W9
Inheritance studies with marine bivalve molluscs, including the American
and Pacific oysters Crassostrea virginica and C. gigas, often
detect departures from Mendelian segregation. In controlled, pair-crosses,
about half of the genetic markers, whether protein or DNA polymorphisms,
show significant discrepancies between observed and expected genotypic
proportions in the resulting progeny.

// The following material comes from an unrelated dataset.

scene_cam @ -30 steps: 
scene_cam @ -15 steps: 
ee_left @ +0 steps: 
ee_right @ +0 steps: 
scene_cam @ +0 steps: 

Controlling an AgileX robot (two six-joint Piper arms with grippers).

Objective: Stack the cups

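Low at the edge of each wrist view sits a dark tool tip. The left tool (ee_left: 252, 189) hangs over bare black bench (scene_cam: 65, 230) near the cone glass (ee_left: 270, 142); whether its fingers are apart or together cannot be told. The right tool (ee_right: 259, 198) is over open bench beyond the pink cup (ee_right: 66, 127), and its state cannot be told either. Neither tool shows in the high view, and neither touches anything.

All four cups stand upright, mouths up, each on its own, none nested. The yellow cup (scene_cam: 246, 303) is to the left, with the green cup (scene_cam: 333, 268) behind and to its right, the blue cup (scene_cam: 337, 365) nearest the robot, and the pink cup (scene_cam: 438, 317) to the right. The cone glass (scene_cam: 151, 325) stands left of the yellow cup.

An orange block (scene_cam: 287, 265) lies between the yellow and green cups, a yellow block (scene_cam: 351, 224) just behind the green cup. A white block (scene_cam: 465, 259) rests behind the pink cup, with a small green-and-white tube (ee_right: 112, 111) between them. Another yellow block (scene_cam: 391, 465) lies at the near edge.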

Discrepancies are evident during
larval development but are especially marked at the juvenile or adult
stages; they arise in random-bred progenies but are striking in inbred
families. The loci affected vary from cross to cross. These deviations
from normal Mendelian segregation, whatever their cause, necessitate
modifications of standard methods of linkage or QTL mapping. While
statistical corrections are available for cases of zygotic or gametic
selection, another approach is to examine segregation in very early life
stages, in haploid embryos, even in gametes directly. It is possible to
make haploid oyster embryos, which survive for 6-8 hrs, producing enough
template for 20-40 PCR reactions. We successfully amplified
microsatellites from 6 hr old haploid and diploid Pacific oyster embryos,
and preliminary data for one microsatellite locus suggest that segregation,
in both male and female parents, and genotypic proportions of progeny are
normal in three families. One female parent is hypothesized to carry a
null allele. Further studies involving more loci and parents are needed to
confirm that segregation distortion is consistently absent in early haploid
or diploid stages. A second problem in genetic mapping is the complete
interference that has been reported in studies of gene-centromere
recombination in triploids made by inhibition of the second polar body.
Whether large blocks of genes remain linked because of stereotypical sites
for crossing-over remains a concern in constructing a linkage map for oysters.